§ **WHAT IS NEEDED**
In the entries that follow, the first line to write out is the one containing "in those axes", and the last is the one containing "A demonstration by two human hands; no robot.". Reproduce that stretch exactly, with nothing before or after it.

(Beginning of DATA SUPPLIED)

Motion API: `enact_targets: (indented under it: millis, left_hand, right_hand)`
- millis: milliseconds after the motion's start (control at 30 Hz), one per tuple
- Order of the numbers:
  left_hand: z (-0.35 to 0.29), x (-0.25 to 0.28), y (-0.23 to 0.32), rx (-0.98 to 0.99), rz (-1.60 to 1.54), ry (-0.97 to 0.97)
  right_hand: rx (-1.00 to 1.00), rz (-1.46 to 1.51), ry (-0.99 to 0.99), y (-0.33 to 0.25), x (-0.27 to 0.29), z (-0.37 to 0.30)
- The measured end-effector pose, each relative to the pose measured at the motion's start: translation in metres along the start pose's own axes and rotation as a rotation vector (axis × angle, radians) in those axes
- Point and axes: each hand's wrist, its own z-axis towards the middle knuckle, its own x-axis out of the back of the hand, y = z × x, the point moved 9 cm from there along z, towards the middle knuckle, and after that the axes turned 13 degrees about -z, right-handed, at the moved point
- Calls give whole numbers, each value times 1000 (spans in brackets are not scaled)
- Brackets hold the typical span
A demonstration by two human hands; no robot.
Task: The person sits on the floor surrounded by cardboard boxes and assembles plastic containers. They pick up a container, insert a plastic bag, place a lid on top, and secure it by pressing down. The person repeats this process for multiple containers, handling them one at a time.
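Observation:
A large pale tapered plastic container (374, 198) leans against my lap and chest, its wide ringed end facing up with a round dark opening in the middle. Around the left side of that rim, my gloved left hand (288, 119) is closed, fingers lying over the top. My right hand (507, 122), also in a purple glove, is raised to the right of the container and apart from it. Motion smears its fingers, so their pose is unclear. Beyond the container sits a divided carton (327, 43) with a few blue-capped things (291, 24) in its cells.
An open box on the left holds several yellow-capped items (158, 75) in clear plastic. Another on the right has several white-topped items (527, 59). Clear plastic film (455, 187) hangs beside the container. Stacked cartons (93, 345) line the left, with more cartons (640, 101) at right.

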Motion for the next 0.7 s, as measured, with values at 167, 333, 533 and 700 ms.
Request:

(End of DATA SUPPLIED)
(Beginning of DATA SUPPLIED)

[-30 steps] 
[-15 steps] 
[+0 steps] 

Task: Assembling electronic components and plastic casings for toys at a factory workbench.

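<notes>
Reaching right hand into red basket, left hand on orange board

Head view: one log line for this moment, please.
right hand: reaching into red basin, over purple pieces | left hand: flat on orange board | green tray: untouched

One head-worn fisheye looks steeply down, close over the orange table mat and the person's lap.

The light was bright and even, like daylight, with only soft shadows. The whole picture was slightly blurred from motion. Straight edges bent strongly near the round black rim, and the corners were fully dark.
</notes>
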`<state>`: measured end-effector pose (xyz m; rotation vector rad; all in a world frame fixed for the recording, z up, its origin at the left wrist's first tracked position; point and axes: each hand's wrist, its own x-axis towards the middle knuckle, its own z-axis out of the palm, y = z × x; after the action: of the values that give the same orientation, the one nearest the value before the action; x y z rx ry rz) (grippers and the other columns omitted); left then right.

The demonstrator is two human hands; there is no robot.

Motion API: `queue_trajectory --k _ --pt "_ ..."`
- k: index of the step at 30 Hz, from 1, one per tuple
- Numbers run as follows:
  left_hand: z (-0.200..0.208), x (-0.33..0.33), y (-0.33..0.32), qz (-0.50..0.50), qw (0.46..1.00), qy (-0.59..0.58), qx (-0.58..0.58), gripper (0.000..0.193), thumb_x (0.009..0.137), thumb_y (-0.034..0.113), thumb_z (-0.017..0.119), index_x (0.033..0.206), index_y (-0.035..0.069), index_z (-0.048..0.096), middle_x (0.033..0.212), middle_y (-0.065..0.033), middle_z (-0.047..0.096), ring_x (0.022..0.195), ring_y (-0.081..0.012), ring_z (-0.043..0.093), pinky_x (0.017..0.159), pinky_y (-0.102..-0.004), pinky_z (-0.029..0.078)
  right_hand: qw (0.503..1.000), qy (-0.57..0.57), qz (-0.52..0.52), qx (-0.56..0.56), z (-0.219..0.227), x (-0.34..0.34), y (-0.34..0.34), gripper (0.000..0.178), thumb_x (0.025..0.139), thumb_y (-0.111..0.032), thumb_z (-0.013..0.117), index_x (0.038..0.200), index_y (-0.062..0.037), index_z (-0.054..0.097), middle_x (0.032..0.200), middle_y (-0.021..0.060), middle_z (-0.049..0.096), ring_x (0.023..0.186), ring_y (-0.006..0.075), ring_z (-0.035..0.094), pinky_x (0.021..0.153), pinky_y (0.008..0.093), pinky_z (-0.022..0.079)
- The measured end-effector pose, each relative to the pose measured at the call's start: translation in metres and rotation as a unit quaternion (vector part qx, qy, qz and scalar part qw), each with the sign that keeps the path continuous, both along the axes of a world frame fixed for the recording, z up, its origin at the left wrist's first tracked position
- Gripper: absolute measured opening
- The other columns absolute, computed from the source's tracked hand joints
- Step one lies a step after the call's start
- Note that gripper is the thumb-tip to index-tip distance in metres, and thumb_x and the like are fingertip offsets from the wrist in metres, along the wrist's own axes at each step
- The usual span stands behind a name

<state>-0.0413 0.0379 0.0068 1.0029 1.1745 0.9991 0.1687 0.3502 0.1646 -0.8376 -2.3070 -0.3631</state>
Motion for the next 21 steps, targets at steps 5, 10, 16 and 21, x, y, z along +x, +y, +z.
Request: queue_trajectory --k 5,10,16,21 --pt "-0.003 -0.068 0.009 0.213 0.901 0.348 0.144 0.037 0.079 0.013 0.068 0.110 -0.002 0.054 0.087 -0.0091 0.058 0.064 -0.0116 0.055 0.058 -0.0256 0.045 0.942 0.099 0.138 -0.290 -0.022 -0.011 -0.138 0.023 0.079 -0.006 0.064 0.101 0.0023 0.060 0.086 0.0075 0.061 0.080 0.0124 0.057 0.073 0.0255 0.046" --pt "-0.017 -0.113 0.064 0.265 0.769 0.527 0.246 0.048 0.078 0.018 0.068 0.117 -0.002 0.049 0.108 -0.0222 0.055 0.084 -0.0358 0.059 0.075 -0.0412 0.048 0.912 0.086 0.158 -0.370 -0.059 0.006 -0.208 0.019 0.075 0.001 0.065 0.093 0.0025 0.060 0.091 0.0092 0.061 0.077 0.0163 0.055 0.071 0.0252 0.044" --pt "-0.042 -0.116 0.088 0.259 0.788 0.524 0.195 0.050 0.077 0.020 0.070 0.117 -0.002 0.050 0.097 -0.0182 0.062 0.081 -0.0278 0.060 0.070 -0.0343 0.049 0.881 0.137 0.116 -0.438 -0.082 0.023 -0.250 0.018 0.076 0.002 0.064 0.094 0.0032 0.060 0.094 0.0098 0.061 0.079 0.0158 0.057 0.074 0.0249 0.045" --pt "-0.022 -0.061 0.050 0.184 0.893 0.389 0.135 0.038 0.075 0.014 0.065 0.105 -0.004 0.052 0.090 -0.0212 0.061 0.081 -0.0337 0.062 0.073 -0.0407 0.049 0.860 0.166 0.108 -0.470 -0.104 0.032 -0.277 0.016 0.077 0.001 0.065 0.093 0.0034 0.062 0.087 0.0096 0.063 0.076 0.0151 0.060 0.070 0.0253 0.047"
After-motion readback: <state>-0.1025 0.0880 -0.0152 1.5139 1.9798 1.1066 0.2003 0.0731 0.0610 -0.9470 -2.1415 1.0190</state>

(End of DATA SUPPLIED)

§ **FINAL ANSWER**
- The measured end-effector pose, each relative to the pose measured at the motion's start: translation in metres along the start pose's own axes and rotation as a rotation vector (axis × angle, radians) in those axes
- Point and axes: each hand's wrist, its own z-axis towards the middle knuckle, its own x-axis out of the back of the hand, y = z × x, the point moved 9 cm from there along z, towards the middle knuckle, and after that the axes turned 13 degrees about -z, right-handed, at the moved point
- Calls give whole numbers, each value times 1000 (spans in brackets are not scaled)
- Brackets hold the typical span
A demonstration by two human hands; no robot.

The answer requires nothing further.